I would consider in doing something alike:

const bool emitNullCheck = CGM.getCodeGenOpts().OptimizeSize <= 1;
llvm::BasicBlock *DeleteNotNull;
llvm::BasicBlock *DeleteEnd;
if (emitNullCheck){
  // Null check the pointer.
  DeleteNotNull = createBasicBlock("delete.notnull");
  DeleteEnd = createBasicBlock("delete.end");

  llvm::Value *IsNull = Builder.CreateIsNull(Ptr.getPointer(), "isnull");

  Builder.CreateCondBr(IsNull, DeleteEnd, DeleteNotNull);
  EmitBlock(DeleteNotNull);
}

and we use the same emitNullCheck to avoid EmitBlocks below.

2090

If avoiding the emission above it would not require changing EmitObjectDelete at all.

rsmith marked an inline comment as done.May 10 2020, 2:44 PM

Is it reasonable to figure out ahead of time that we can skip the null check completely?
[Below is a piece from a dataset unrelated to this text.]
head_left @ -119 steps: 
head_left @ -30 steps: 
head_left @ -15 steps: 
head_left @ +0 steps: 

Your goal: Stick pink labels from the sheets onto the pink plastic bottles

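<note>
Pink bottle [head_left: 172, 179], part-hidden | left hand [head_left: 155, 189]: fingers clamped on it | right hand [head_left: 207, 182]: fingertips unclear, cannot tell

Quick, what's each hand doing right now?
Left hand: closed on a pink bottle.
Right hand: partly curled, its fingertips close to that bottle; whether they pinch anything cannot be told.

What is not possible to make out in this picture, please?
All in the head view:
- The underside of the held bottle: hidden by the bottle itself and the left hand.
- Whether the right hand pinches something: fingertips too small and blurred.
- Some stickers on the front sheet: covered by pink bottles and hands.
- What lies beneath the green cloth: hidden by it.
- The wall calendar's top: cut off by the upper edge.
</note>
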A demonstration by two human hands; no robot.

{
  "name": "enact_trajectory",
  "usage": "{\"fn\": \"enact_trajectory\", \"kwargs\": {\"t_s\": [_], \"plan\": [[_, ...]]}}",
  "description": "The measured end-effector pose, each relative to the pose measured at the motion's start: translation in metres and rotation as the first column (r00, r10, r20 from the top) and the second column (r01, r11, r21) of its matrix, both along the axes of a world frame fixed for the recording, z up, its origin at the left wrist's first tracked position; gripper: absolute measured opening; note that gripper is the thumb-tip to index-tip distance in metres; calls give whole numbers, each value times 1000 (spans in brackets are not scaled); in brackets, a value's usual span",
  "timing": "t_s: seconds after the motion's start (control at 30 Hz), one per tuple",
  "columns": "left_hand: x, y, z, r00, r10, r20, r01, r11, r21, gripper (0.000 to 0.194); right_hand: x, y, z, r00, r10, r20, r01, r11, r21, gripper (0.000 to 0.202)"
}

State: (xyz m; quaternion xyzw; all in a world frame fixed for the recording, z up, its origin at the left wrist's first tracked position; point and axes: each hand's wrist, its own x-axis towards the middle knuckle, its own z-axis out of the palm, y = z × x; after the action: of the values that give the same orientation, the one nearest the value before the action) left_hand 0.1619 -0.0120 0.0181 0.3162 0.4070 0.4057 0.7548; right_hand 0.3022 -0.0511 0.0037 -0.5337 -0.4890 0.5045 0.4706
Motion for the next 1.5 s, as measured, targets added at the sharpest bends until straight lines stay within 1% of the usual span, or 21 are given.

It'd be kindof nice to also take advantage of this at -O0 whenever we don't have real work to do.

In simple cases, we could get a win at -O0 (deleting an object or array with a trivial (and therefore non-virtual) destructor + non-destroying operator delete + no array cookie). Perhaps in those cases we could sidestep the whole process and just generate a direct call to operator delete. That's a different optimization from the one I'm suggesting here (which in turn is trying to be the non-miscompiling subset of the original LLVM-side optimization), though there's lots of overlap. If we don't care about the -Oz cases where the destructor is non-trivial before optimization but can be removed by the optimizer, then we could do that instead of this change. If we decide we care about both situations (removing the branch at -O0 for trivial deletes and removing the branch at -Oz for deletes that optimize into being trivial deletes), then I think we need both something like this *and* that check.

What do you think? I'm somewhat inclined to prefer special-casing deletes that the frontend can see are trivial, rather than making the delete unconditional under -Oz. That means we might see a code size regression in some cases for -Oz, but I suspect that's mostly a theoretical risk.

If we do special-case trivial deletes, should we still insert the branch for them at -O1 and above? In order for that to be profitable, I think the branch would need to be both well-predicted and usually null, which seems like it could happen but is unlikely to be the common case. I suspect the best answer may be to do this regardless of optimization level.

clang/lib/CodeGen/CGExprCXX.cpp
2042–2049

I don't think we can reasonably do this. There are a lot of different ways that delete emission can be performed, and many of them (for example, calling a virtual deleting destructor, destroying operator delete, or array delete with cookie) require the null check to be performed in advance for correctness. It would be brittle to duplicate all of those checks here.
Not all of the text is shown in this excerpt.